Monday, January 21, 2013

Mega and Encrypted Cloud Deduplication

The new "Mega" service has crypto flaws, but "deduplication" isn't necessarily one of them.

The idea behind Mega is that the CLIENT encrypts the files before uploading them. Therefore, the FBI cannot come after Mega, because the SERVER never has the keys to decrypt the files, and hence, doesn't know their content.
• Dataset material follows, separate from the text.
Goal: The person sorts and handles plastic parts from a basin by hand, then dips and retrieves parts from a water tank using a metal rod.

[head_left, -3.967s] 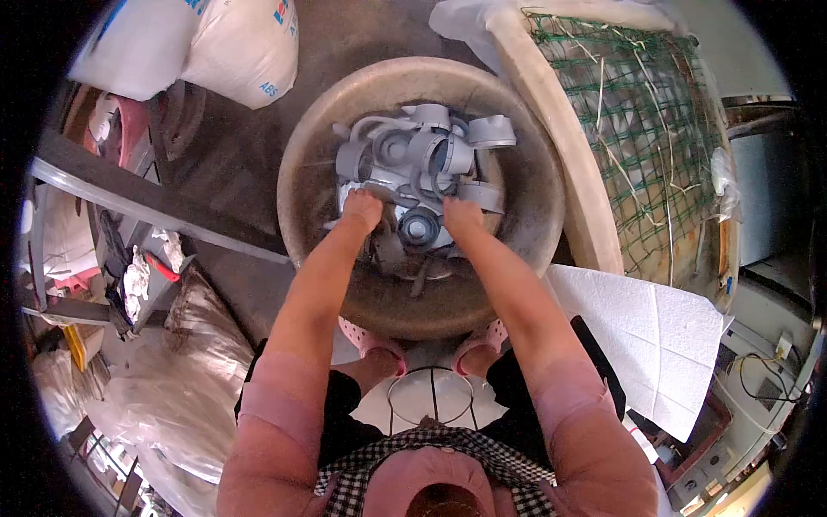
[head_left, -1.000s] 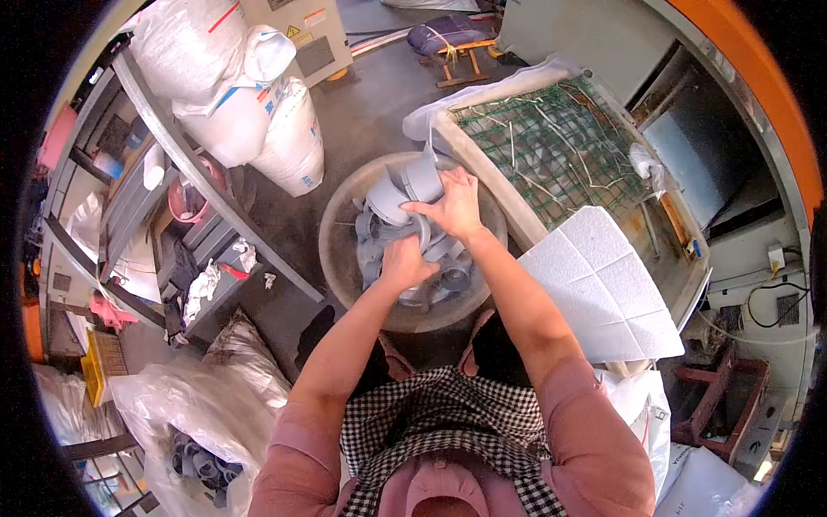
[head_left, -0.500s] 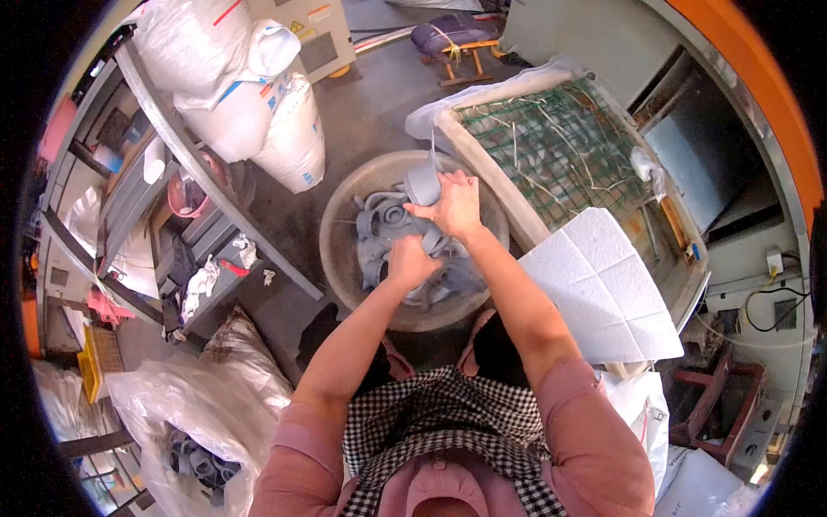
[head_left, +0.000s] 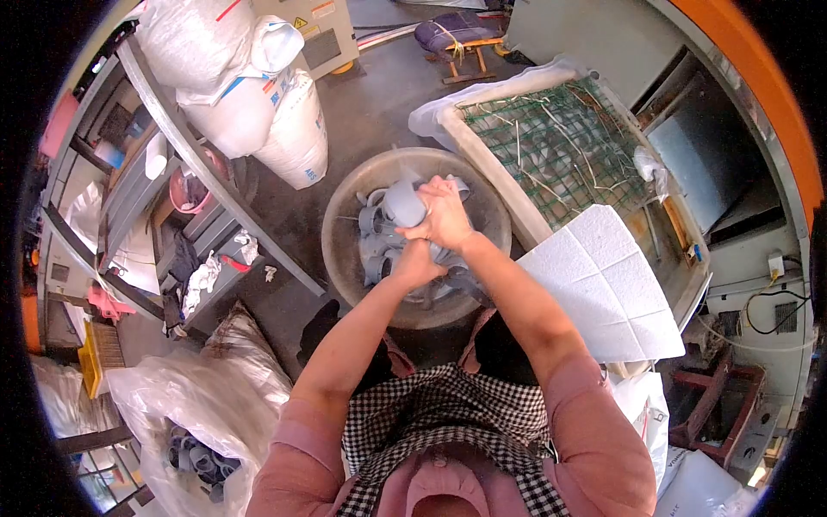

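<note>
A round grey-brown tub [head_left: 345,280] on the floor holds a heap of grey plastic parts [head_left: 373,250]. Above the heap, my right hand [head_left: 445,220] is closed round a grey cup-shaped part [head_left: 403,203], whose rounded side points to the left. Just below it, my left hand [head_left: 419,264] is closed and touches the right hand. Its fingers are partly hidden, and what they grip cannot be made out.
White sacks [head_left: 293,133] stand at the upper left beside a grey metal rack [head_left: 233,207]. Right of the tub are a frame with green netting [head_left: 551,138] and a white foam sheet [head_left: 607,289]. A clear plastic bag [head_left: 155,392] lies lower left.
Compared with half a second ago, the grey part at my right hand has tilted over to the left. Both hands have turned slightly and come closer together.
</note>
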Demonstrator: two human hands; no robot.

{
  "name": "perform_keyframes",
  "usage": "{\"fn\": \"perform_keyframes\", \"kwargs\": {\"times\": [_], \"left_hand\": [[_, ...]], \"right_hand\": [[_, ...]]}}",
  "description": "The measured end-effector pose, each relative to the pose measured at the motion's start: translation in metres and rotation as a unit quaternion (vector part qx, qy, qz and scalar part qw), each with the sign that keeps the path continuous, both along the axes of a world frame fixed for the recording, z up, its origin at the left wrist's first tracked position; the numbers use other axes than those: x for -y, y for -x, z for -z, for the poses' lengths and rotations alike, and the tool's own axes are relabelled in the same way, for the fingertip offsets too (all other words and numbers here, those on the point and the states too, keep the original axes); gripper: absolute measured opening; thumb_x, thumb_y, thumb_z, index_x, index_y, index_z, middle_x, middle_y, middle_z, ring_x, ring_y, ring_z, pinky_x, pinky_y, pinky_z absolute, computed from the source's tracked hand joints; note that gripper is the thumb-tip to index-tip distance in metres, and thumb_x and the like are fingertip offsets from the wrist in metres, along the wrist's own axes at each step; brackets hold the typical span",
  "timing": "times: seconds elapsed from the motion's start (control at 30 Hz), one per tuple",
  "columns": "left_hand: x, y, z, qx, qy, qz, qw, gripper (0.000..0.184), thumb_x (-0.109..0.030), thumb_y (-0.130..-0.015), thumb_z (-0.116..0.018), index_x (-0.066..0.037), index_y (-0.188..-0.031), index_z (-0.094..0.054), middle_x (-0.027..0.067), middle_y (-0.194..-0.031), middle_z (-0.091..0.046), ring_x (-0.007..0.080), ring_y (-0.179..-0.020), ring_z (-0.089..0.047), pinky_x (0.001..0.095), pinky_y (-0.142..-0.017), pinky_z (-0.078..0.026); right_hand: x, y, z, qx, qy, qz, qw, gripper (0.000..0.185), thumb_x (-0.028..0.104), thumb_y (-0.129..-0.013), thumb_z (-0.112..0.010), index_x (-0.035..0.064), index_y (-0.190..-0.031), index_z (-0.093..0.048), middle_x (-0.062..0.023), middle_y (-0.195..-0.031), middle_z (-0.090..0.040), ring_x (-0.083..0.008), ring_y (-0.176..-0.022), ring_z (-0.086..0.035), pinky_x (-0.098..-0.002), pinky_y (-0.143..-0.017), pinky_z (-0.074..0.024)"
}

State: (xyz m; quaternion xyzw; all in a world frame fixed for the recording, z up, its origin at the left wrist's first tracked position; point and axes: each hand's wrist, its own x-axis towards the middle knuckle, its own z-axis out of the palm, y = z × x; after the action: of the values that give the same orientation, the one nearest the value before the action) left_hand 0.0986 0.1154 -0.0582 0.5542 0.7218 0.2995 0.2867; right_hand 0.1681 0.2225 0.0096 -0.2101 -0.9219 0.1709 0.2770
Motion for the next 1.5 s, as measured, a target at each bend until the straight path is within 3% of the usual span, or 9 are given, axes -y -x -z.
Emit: {"fn": "perform_keyframes", "kwargs": {"times": [0.1,0.37,0.6,0.93,1.1,1.23,1.33,1.4,1.5], "left_hand": [[0.004,-0.007,-0.01,-0.076,-0.19,-0.072,0.976,0.058,-0.015,-0.056,-0.077,0.006,-0.105,-0.054,0.0258,-0.098,-0.061,0.0367,-0.095,-0.059,0.042,-0.081,-0.048],[-0.004,0.013,-0.062,0.034,0.076,-0.017,0.996,0.057,-0.017,-0.057,-0.076,0.007,-0.104,-0.055,0.0245,-0.096,-0.062,0.0352,-0.092,-0.061,0.0402,-0.079,-0.049],[-0.001,0.012,-0.037,-0.011,-0.027,-0.055,0.998,0.045,-0.019,-0.056,-0.078,0.005,-0.09,-0.062,0.0206,-0.084,-0.065,0.0346,-0.083,-0.063,0.0416,-0.074,-0.049],[-0.003,0.009,-0.044,-0.012,0.013,-0.041,0.999,0.039,-0.02,-0.055,-0.076,0.005,-0.081,-0.061,0.0228,-0.078,-0.063,0.0366,-0.079,-0.062,0.0423,-0.072,-0.049],[-0.002,0.012,-0.048,0.025,-0.037,-0.039,0.998,0.039,-0.021,-0.054,-0.074,0.006,-0.078,-0.06,0.0243,-0.077,-0.062,0.038,-0.078,-0.062,0.0421,-0.072,-0.049],[-0.005,0.016,-0.044,0.022,-0.027,-0.074,0.997,0.038,-0.02,-0.054,-0.074,0.005,-0.08,-0.061,0.0233,-0.077,-0.063,0.0343,-0.076,-0.063,0.0405,-0.071,-0.049],[-0.009,0.021,-0.04,0.068,-0.035,-0.161,0.984,0.039,-0.02,-0.057,-0.075,0.006,-0.082,-0.061,0.0198,-0.076,-0.064,0.0281,-0.07,-0.063,0.0376,-0.067,-0.048],[-0.012,0.028,-0.04,0.102,-0.045,-0.224,0.968,0.039,-0.02,-0.059,-0.077,0.007,-0.083,-0.061,0.0178,-0.075,-0.065,0.0241,-0.065,-0.062,0.0361,-0.063,-0.048],[-0.014,0.043,-0.024,0.277,-0.127,-0.286,0.908,0.039,-0.03,-0.073,-0.073,0.005,-0.086,-0.063,0.0086,-0.077,-0.064,0.0141,-0.068,-0.057,0.0342,-0.061,-0.047]], "right_hand": [[0.008,0.001,-0.014,0.05,0.074,-0.039,0.995,0.075,0.047,-0.052,-0.079,-0.0015,-0.105,-0.059,-0.0189,-0.109,-0.056,-0.0353,-0.111,-0.043,-0.0427,-0.096,-0.0306],[-0.004,0.004,-0.018,-0.082,0.214,-0.002,0.973,0.089,0.032,-0.052,-0.085,0.0017,-0.122,-0.038,-0.0206,-0.113,-0.052,-0.0373,-0.11,-0.046,-0.041,-0.092,-0.0398],[-0.005,0.008,-0.016,-0.146,0.317,-0.114,0.93,0.075,0.032,-0.058,-0.082,0.0041,-0.117,-0.045,-0.019,-0.111,-0.053,-0.0357,-0.106,-0.05,-0.0397,-0.092,-0.0401],[-0.009,0.013,-0.012,-0.125,0.258,0.064,0.956,0.033,0.031,-0.091,-0.051,0.0011,-0.099,-0.061,-0.0195,-0.085,-0.064,-0.0326,-0.08,-0.062,-0.0383,-0.075,-0.0454],[-0.024,0.013,-0.009,-0.233,0.452,-0.008,0.861,0.039,0.031,-0.094,-0.045,-0.0036,-0.092,-0.063,-0.0218,-0.088,-0.064,-0.0406,-0.083,-0.06,-0.0375,-0.077,-0.046],[-0.024,0.014,0.001,-0.218,0.348,0.027,0.911,0.04,0.031,-0.094,-0.044,-0.0037,-0.091,-0.063,-0.0223,-0.084,-0.063,-0.0419,-0.08,-0.059,-0.0386,-0.078,-0.0463],[-0.013,0.004,-0.032,-0.258,0.042,0.103,0.96,0.045,0.036,-0.092,-0.043,-0.0036,-0.089,-0.064,-0.0225,-0.082,-0.063,-0.0395,-0.073,-0.06,-0.0416,-0.073,-0.0478],[0.0,-0.014,-0.052,0.028,0.181,0.162,0.97,0.048,0.041,-0.089,-0.046,-0.0034,-0.091,-0.064,-0.0222,-0.081,-0.063,-0.0404,-0.066,-0.059,-0.0441,-0.066,-0.049],[0.016,-0.012,-0.018,0.141,0.352,0.071,0.922,0.05,0.043,-0.088,-0.05,-0.0045,-0.096,-0.061,-0.0199,-0.078,-0.063,-0.0347,-0.06,-0.061,-0.042,-0.058,-0.0501]]}}
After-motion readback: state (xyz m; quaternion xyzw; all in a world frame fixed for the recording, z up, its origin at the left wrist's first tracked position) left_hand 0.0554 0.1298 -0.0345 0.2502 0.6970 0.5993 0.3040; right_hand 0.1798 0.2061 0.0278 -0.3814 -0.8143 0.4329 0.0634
Currently, in the few days after its release, people have pointed out numerous problems with Mega, such as cross site scripting (XSS), random number generation, sending passwords hashes via email, and other problems. Thus, at the moment, you cannot trust Mega. But hopefully they'll fix these problems soon.

Deduplication

One issue that people are talking about is "deduplication" (storing only one copy if multiple users upload the same file). They think it's impossible without the server knowing how to decrypt file. It's actually quite possible. I'll suggest a naive method here:

Step #1: Hash the original file. Then, use this hash as the AES-KEY to encrypt the file.
Step #2: Hash the encrypted file. Then, use this hash as the FILENAME of the file on the server.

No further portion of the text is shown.